■ Data extract:
-*-*-
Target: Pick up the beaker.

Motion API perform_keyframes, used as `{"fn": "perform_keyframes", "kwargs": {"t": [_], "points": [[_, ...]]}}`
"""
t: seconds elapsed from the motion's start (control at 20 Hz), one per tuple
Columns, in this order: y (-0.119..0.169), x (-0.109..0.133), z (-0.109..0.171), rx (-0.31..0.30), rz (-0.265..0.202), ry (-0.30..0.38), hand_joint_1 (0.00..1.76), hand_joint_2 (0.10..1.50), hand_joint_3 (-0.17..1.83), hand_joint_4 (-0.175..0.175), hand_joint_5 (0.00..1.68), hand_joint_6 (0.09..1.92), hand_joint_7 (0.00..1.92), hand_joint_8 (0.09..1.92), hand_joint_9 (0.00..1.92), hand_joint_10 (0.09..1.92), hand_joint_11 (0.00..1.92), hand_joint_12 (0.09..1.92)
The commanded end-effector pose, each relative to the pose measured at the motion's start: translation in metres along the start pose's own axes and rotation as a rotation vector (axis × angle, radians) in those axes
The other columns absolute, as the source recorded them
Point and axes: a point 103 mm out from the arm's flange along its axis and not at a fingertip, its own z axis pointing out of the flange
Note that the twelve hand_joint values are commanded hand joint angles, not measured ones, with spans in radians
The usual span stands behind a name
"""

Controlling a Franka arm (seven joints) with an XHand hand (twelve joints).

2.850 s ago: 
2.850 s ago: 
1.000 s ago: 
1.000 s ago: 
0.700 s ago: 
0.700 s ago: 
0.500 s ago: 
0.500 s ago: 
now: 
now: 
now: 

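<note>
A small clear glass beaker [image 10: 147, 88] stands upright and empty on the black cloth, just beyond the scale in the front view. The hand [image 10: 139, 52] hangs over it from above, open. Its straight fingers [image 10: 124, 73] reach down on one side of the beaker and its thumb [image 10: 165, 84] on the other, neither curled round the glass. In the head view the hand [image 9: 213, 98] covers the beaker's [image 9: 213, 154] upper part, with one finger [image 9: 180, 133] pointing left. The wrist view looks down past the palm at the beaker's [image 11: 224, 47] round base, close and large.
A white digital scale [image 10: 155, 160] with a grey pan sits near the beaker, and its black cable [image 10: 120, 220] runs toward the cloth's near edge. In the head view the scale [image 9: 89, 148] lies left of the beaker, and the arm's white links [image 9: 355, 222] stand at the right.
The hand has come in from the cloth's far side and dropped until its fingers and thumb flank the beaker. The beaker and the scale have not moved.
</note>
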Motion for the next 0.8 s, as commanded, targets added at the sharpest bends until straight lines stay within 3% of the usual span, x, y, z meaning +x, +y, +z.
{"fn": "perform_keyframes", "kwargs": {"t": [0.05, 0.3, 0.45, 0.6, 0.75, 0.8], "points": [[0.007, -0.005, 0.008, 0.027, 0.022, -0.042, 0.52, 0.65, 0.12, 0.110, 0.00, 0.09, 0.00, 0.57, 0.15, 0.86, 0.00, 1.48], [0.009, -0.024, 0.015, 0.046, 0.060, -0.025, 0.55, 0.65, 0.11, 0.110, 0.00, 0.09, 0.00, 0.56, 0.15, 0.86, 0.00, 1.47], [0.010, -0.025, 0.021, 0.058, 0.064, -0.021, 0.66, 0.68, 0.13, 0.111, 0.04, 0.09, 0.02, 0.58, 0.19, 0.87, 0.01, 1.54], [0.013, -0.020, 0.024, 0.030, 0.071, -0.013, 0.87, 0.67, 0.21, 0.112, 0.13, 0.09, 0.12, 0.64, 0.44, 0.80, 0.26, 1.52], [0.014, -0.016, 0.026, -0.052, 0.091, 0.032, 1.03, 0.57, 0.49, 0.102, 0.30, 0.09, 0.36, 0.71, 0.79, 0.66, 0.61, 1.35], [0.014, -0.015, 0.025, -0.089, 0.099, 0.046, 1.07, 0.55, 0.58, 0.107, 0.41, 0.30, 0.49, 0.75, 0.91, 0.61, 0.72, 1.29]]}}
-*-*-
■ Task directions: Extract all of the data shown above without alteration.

■ Response area:
Target: Pick up the beaker.

Motion API perform_keyframes, used as `{"fn": "perform_keyframes", "kwargs": {"t": [_], "points": [[_, ...]]}}`
"""
t: seconds elapsed from the motion's start (control at 20 Hz), one per tuple
Columns, in this order: y (-0.119..0.169), x (-0.109..0.133), z (-0.109..0.171), rx (-0.31..0.30), rz (-0.265..0.202), ry (-0.30..0.38), hand_joint_1 (0.00..1.76), hand_joint_2 (0.10..1.50), hand_joint_3 (-0.17..1.83), hand_joint_4 (-0.175..0.175), hand_joint_5 (0.00..1.68), hand_joint_6 (0.09..1.92), hand_joint_7 (0.00..1.92), hand_joint_8 (0.09..1.92), hand_joint_9 (0.00..1.92), hand_joint_10 (0.09..1.92), hand_joint_11 (0.00..1.92), hand_joint_12 (0.09..1.92)
The commanded end-effector pose, each relative to the pose measured at the motion's start: translation in metres along the start pose's own axes and rotation as a rotation vector (axis × angle, radians) in those axes
The other columns absolute, as the source recorded them
Point and axes: a point 103 mm out from the arm's flange along its axis and not at a fingertip, its own z axis pointing out of the flange
Note that the twelve hand_joint values are commanded hand joint angles, not measured ones, with spans in radians
The usual span stands behind a name
"""

Controlling a Franka arm (seven joints) with an XHand hand (twelve joints).

2.850 s ago: 
2.850 s ago: 
1.000 s ago: 
1.000 s ago: 
0.700 s ago: 
0.700 s ago: 
0.500 s ago: 
0.500 s ago: 
now: 
now: 
now: 

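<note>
A small clear glass beaker [image 10: 147, 88] stands upright and empty on the black cloth, just beyond the scale in the front view. The hand [image 10: 139, 52] hangs over it from above, open. Its straight fingers [image 10: 124, 73] reach down on one side of the beaker and its thumb [image 10: 165, 84] on the other, neither curled round the glass. In the head view the hand [image 9: 213, 98] covers the beaker's [image 9: 213, 154] upper part, with one finger [image 9: 180, 133] pointing left. The wrist view looks down past the palm at the beaker's [image 11: 224, 47] round base, close and large.
A white digital scale [image 10: 155, 160] with a grey pan sits near the beaker, and its black cable [image 10: 120, 220] runs toward the cloth's near edge. In the head view the scale [image 9: 89, 148] lies left of the beaker, and the arm's white links [image 9: 355, 222] stand at the right.
The hand has come in from the cloth's far side and dropped until its fingers and thumb flank the beaker. The beaker and the scale have not moved.
</note>
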Motion for the next 0.8 s, as commanded, targets added at the sharpest bends until straight lines stay within 3% of the usual span, x, y, z meaning +x, +y, +z.
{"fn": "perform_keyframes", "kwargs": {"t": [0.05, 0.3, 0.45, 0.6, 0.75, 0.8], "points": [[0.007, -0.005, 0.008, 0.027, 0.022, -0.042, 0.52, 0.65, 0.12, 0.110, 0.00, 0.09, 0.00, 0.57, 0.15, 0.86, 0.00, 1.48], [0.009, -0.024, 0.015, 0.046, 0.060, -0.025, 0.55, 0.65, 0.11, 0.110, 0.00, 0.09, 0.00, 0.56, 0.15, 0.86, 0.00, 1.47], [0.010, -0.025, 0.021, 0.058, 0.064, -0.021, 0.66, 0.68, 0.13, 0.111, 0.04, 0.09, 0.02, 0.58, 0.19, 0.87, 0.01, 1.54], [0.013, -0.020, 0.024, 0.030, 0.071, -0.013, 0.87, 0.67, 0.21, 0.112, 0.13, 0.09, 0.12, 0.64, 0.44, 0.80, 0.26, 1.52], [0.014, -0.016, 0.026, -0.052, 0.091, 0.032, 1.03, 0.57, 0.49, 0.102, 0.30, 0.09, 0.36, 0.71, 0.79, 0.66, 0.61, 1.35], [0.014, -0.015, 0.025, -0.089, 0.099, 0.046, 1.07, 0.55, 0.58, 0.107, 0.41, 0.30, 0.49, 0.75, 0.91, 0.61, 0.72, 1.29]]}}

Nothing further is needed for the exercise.